TASK PROMPT: Show every line of the material that follows in which the word "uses" occurs.

:: WORKING DATA ::

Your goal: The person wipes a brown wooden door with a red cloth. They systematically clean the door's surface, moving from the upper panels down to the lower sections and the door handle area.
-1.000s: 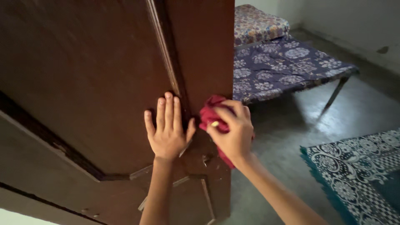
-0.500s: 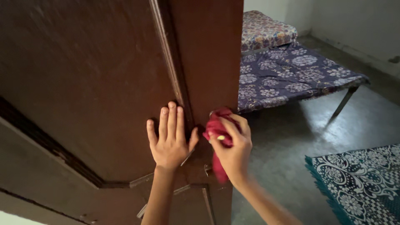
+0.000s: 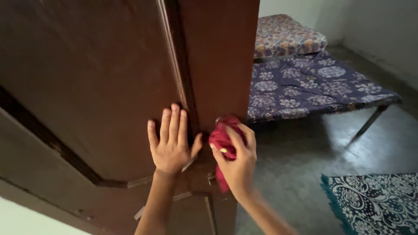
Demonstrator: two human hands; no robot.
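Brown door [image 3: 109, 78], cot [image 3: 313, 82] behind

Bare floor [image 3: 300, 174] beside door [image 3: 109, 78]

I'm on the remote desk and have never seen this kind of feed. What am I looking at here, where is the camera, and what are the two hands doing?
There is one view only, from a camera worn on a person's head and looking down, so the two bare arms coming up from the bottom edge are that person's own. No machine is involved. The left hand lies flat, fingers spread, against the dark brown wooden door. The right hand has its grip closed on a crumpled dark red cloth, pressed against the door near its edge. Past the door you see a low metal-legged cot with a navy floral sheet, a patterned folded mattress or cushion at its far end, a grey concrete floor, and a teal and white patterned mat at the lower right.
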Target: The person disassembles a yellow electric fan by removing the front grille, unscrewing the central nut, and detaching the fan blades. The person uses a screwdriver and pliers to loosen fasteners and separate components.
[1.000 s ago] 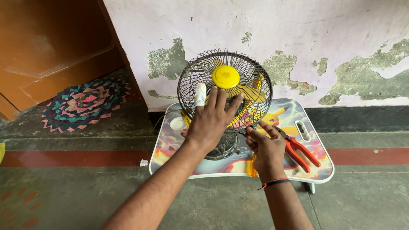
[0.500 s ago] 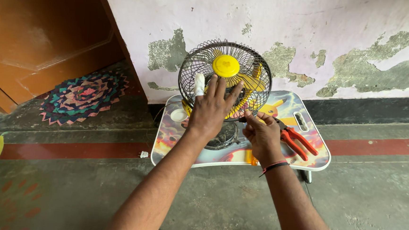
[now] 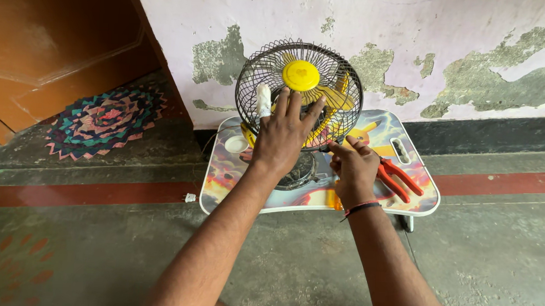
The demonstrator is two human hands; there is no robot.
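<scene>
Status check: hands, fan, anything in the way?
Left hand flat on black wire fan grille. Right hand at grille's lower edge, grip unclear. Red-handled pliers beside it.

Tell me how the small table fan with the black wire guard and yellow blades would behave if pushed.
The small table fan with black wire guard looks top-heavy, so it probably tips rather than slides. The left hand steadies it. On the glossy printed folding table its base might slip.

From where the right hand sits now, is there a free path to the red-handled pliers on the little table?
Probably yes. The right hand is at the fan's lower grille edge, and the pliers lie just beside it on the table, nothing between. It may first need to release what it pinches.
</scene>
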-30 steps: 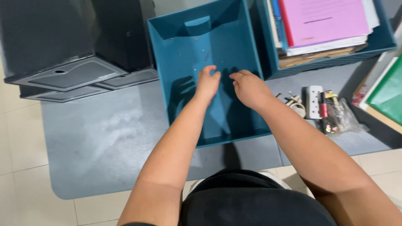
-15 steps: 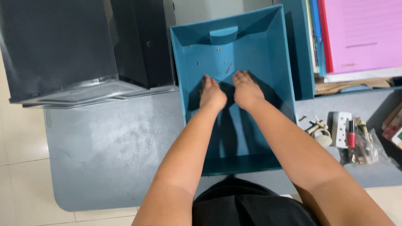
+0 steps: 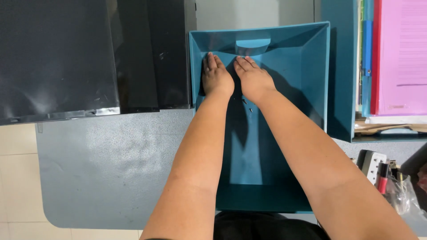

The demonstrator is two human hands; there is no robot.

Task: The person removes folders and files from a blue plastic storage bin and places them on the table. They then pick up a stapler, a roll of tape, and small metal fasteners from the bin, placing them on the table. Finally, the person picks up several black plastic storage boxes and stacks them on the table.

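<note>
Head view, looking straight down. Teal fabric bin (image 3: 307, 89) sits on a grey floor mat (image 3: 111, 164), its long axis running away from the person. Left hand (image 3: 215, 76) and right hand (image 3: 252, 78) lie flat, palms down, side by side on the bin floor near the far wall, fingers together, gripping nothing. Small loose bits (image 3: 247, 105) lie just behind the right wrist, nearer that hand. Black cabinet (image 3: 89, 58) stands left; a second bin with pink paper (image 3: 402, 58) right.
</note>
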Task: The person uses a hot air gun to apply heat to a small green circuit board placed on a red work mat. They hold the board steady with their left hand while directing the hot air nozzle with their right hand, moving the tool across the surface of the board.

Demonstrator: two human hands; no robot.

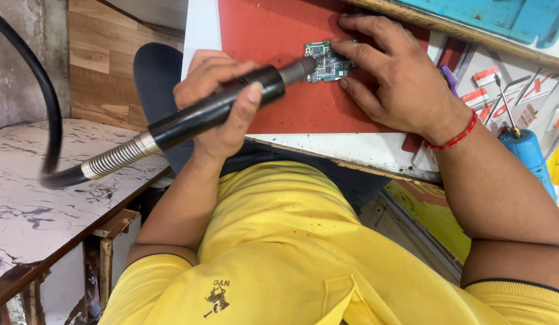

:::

EXERCISE OUTPUT:
Target: The person disassembles a yellow electric fan by removing the front grille, unscrewing the central nut, and detaching the fan blades. The person uses a screwdriver and pliers to loosen fasteners and separate components.
Task: The person uses a hot air gun to apply heat to a small green circuit board placed on a red work mat. They hold the board steady with their left hand while directing the hot air nozzle with their right hand, moving the tool across the surface of the board.

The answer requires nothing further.